Did they have Women among the Apostles?

In Roman’s 16:7, St. Paul added the name Junia, which is a woman’s name, on his list of apostles. Does it mean there were women apostles? Find out.
The problem here is that we don’t know who this biblical person is. Actually, not all translators are convinced that she is bearing her name as Junias, a man. So let’s begin with Paul’s list in Romans. At the end of his letter, Paul says, “Greet Andronicus and Junia[s], my relatives and my fellow prisoners; they are well-known among the apostles and they were in Christ before me.”
But what does Paul mean when he says apostle? Most delicate among these questions is this, does bible recognize a woman with a title traditionally reserved for a selected group of men? Some early manuscripts read Julia, as clearly female. Until the 12th century, when the Church fathers overwhelmingly preferred the female designation. In that case, John Chrysostom wrote, “Oh! How great is the devotion of this woman, that she should be counted worthy of the appellation of the apostle!”

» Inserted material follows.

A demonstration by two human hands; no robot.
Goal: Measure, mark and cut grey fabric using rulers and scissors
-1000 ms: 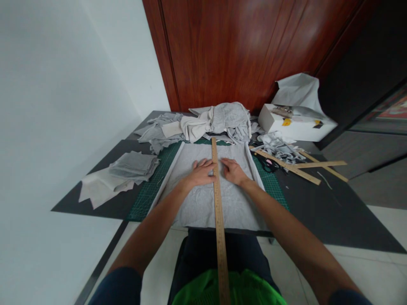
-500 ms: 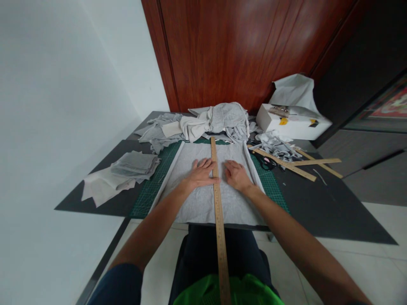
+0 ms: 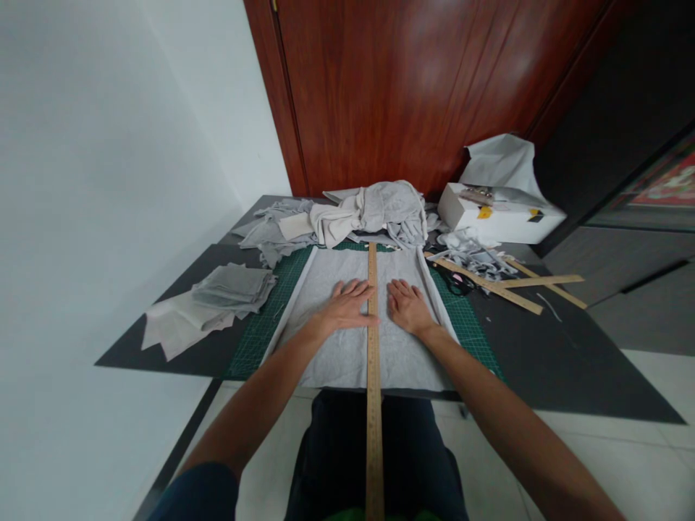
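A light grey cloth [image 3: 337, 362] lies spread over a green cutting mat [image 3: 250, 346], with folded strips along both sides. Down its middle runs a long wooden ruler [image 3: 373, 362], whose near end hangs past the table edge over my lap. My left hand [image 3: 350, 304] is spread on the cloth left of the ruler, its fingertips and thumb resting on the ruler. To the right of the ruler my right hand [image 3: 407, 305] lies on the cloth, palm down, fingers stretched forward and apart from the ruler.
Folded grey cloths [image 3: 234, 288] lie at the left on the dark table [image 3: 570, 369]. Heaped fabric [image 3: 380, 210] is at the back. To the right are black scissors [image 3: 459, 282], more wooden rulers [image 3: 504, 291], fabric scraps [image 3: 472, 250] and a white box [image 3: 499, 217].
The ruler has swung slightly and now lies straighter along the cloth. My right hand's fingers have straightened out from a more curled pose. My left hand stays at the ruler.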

Moreover, a 13th-century commentator by name Aegidius of Rome took side with fourth-century Jerome, assuming a male name. Martin Luther later agreed, and by the 20th century, most translators had turned over Junia’s gender.
Word search has it that out of 58 English translations now in use, 43 calls her Junia, and 15 go with Junias. The New Revised Standard Version, Good News Bible, even King James use Junia. Why does the name matter?

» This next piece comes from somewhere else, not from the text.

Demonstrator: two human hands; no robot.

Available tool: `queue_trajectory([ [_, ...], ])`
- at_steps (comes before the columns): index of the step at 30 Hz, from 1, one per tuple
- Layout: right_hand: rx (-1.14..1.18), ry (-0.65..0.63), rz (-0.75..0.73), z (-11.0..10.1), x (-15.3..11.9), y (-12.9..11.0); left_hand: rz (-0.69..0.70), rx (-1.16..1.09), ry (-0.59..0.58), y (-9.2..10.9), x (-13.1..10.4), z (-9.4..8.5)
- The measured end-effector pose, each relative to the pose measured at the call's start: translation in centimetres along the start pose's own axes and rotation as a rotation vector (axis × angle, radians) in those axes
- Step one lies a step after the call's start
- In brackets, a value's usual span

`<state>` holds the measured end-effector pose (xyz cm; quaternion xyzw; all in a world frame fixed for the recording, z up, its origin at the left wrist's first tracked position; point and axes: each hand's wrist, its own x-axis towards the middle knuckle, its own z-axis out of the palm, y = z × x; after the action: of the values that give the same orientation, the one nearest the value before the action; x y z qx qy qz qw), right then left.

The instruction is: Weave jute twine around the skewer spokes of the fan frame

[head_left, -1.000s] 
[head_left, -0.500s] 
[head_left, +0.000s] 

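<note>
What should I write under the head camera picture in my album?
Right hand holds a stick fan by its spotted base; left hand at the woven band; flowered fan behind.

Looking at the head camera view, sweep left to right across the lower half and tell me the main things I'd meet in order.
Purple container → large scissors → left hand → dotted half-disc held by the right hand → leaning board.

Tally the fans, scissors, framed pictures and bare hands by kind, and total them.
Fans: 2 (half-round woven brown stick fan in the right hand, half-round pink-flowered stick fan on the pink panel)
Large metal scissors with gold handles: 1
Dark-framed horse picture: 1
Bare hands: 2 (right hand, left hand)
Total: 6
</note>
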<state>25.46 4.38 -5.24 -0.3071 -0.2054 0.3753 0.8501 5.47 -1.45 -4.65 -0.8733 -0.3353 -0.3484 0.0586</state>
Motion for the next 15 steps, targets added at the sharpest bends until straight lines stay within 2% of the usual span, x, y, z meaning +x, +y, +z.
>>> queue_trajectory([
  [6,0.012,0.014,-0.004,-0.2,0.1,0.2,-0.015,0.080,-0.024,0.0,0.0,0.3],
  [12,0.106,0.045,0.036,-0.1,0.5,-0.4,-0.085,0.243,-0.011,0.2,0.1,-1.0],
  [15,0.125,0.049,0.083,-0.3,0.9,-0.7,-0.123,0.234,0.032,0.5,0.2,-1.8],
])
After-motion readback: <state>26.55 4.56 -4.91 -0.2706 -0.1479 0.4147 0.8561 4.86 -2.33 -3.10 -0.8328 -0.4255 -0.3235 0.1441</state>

To Paul, gender carried a big meaning. When he was writing to Roman Christians, Jews, and Gentiles who had a celebration of the Eucharist in separate house churches. He hits home to them his message that, in Christ, there’s no room for divided camps. No more Jew nor Gentiles, no male versus nor female, no free citizen over slave.

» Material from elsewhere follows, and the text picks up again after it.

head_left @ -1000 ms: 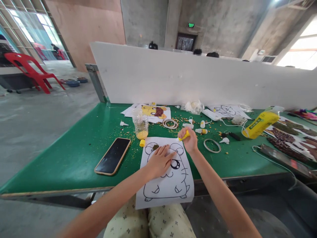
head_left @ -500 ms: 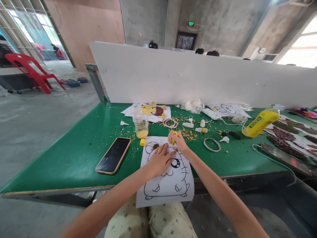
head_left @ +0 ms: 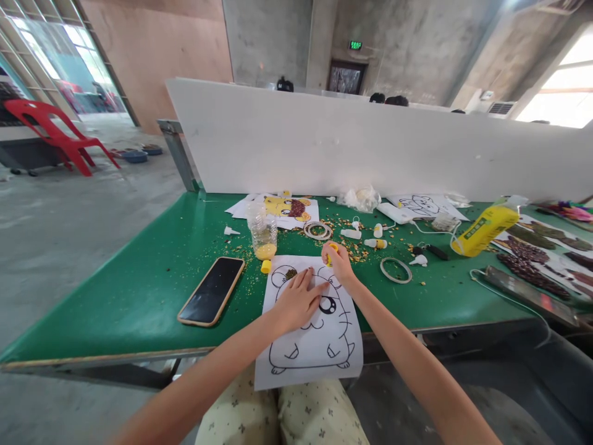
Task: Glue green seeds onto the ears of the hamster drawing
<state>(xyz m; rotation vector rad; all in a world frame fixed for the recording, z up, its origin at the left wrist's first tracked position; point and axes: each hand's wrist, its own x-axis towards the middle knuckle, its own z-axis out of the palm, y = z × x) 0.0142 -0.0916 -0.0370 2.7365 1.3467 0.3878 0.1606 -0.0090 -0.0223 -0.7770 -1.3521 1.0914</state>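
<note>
A sheet of paper (head_left: 310,346) with a line drawing of a hamster lies before me, its lower end hanging past the table's front edge. My left hand (head_left: 300,300) rests flat on the drawing, fingers spread. Dark green grains (head_left: 290,274) fill part of the hamster's left ear. Over the other ear, at the sheet's top right, my right hand (head_left: 340,262) is closed around a small yellow glue bottle (head_left: 332,253); its tip is hidden. Just beyond the paper stand a clear plastic bottle (head_left: 264,233) with yellow grains in it and a yellow cap (head_left: 265,266).
A phone (head_left: 212,290) lies on the green table (head_left: 139,272) at left. Small nozzle bottles (head_left: 375,243), rings (head_left: 396,270) and scattered grains lie to the right, with a yellow bottle (head_left: 486,228) farther over. A white partition (head_left: 324,142) runs along the back.
My right hand has shifted slightly to the right with the glue bottle, away from the left hand's fingertips. The left hand stays in place on the paper.
</note>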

Chapter 16 of Romans is an example of this teaching. Where Paul sends this letter by special courier, Phoebe, his sister in Christ, whom he describes as a deacon. Paul moves into his greeting the names of Jews (such as Mary) and Greeks (such as Epaenetus).
He gives a commendation to his great friends Prisca and Aquila. Paul does not usually put Prisca’s name ahead of her husband’s, which was a show of his esteem for her. And somewhere in this chapter, Paul mentions a couple, Andronicus and Junia, who possibly are blood kin but certainly siblings in Christ.
To Paul, apostles is a good example of a ministry in motion, one highly fruitful and often full of suffering. Did Paul intentionally describe both this man and this woman as apostles? If at all they weren’t.